Though the shift from A8 to A9 and single to dual core and the emphasis on GPU means the CPU speed isn't the key metric it might have once been.
(EDIT: I know that a JavaScript benchmark isn't an example of this, this is more a general comment on people comment on phone specs at the moment).
It is indeed a SMP core (1-4 CPUs), which does out of order execution and register renaming. And it outperforms the Cortex-A8 (an in-order CPU) on a per-clock basis on many workloads.
But it's not an Apple part. Everyone is shipping these things now.
These days it feels like all the major sites rush out the reviews right before launch day with less than a day of actually testing being done. The reviews often sound like just a re-hash of the press release specs.

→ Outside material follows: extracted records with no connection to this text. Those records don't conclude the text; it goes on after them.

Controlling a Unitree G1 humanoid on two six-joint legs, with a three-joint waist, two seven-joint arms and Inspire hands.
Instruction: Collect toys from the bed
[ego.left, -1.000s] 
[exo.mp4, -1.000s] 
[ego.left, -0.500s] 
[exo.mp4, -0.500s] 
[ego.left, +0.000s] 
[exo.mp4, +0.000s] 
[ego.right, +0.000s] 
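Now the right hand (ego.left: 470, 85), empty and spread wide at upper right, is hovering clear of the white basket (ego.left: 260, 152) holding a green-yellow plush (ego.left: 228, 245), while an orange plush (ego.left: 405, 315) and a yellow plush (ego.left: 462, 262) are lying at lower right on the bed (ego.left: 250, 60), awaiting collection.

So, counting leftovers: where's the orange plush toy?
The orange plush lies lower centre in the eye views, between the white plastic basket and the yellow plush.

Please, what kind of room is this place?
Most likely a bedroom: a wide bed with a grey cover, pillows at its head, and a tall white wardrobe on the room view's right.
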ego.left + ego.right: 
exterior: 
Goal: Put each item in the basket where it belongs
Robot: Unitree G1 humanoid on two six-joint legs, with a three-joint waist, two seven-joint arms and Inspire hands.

I think Brian Lam's Wirecutter[0] takes a step in the right direction. Gdgt[1], which has been around for a while, seems interesting, too, as it's user-generated content, so the experiences rendered are those of self-chosen peers.
P.S. For some reasons, I always read your username as the first word of the comment, so it always sounds in my head like you're saying, "Ugh, Anandtech does awesome..." In my head, you're quite an irritable fellow. There's someone else named "yawn" who always seems bored.
[0]: http://thewirecutter.com/ [1]: http://gdgt.com
A DRAM package is then stacked on top of the SoC. Avoiding having to route high-speed DRAM lines on the PCB itself not only saves space but it further reduces memory latency.
Uh... come again? DRAM latency is a function of the analog circuit inside the chip, not the wires you connect to it. At best, you might be able to drive the chips at a higher transfer frequency (but even then, the limit is probably on-package in the DRAM, not due to board trace problems). But that has at best a minimal effect on latency (you're shrinking the handful of transfer cycles at the end of the read).
The advantage of the PoP configuration is precisely that it saves space -- quite a bit of space, and it's a great trick. But this bit is just way off.